Чему быть — того не миновать, и я любезно предложил посетителю устраиваться поудобнее в кресле, имевшем, между прочим, очень уютный вид и в то же время в самом центре сиденья ехидную пружину, которая несколько сокращала время моего общения со словоохотливы ми посетителями.
— Не извольте беспокоиться, — прокартавил старикашка. (Да, правильно, в этих трех словах нет ни одного «р», и я сам немало удивился тому, что их удалось прокартавить.)
Ну, а дальше вообще пошла какая-то птичья речь. Прижимая портфель к груди, слегка наклонив голову набок и лаская меня лучистым взглядом незабудочных глаз, посетитель заклекотал:
— Гхражгхрешите пгрехштавитша. Гхражинин. Штепан Пахтанович.
На обычный русский это устрашающее нагромождение звуков переводилось так: «Разрешите представиться. Разинин. Степан Богданович».
Чтобы не заставлять читателей тратить время на разгадывание орфоэпических головоломок, я сам взял на себя труд привести речь моего героя в соответствие с нормами современного литературного языка, и, думаю, поступил правильно, потому что неизвестно во что превратится наша литература, если авторы позволят своим героям заменять свистящие шипящими, а вместо «р» говорить «гхрэ». (В интересах истины должен заметить, что это небольшое отступление не имеет абсолютно никакого отношения к сюжету рассказа.)
Представившись, косноязычный старикан засеменил было к креслу, чему я крайне обрадовался, как вдруг посреди комнаты остановился и чуть ли не целую минуту, не мигая, смотрел поверх моей головы.
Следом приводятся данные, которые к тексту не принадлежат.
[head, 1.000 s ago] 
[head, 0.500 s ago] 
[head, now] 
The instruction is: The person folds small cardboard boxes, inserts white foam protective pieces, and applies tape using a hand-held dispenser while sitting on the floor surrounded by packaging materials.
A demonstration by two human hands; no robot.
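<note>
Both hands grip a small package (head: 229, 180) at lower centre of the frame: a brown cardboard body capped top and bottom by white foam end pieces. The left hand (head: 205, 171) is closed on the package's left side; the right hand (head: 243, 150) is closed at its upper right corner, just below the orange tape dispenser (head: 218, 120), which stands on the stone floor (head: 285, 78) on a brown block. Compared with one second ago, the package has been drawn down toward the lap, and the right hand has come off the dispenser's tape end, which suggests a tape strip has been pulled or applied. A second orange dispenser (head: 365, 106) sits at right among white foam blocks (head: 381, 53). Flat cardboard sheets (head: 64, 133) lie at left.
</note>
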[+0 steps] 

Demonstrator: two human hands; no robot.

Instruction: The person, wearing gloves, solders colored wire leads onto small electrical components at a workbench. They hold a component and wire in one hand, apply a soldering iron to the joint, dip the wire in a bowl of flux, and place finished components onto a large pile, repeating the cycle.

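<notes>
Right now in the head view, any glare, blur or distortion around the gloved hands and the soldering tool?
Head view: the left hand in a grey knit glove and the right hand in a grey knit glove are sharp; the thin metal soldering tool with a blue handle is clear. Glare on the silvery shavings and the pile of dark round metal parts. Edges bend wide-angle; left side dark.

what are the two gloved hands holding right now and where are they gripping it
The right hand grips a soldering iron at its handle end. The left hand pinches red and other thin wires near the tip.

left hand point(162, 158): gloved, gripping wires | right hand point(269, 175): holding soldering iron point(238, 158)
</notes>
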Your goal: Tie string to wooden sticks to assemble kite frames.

При этом глаза его лихорадочно блестели, лицо расплылось в улыбке, и он что-то ворковал. (Все-таки для характеристики речеизлияний Степана Богдановича больше подходит этот глагол, и я вновь вынужден просить извинения у читателей за то, что ввел их в заблуждение, упомянув несколько выше о клекоте. Те товарищи, которые имеют дело с пером и бумагой, простят меня, ибо знают, как трудно бывает иной раз найти нужное слово. Даже такая, казалось бы, нехитрая штука, как отчет о годовом плане, заставляет переворошить весь стотысячный словарный запас русского языка, пока наконец на самых его задворках не отыщется ублюдочное с виду словцо «недовыполнение», которое между тем только одно и может придать фразе необходимую целеустремленность.)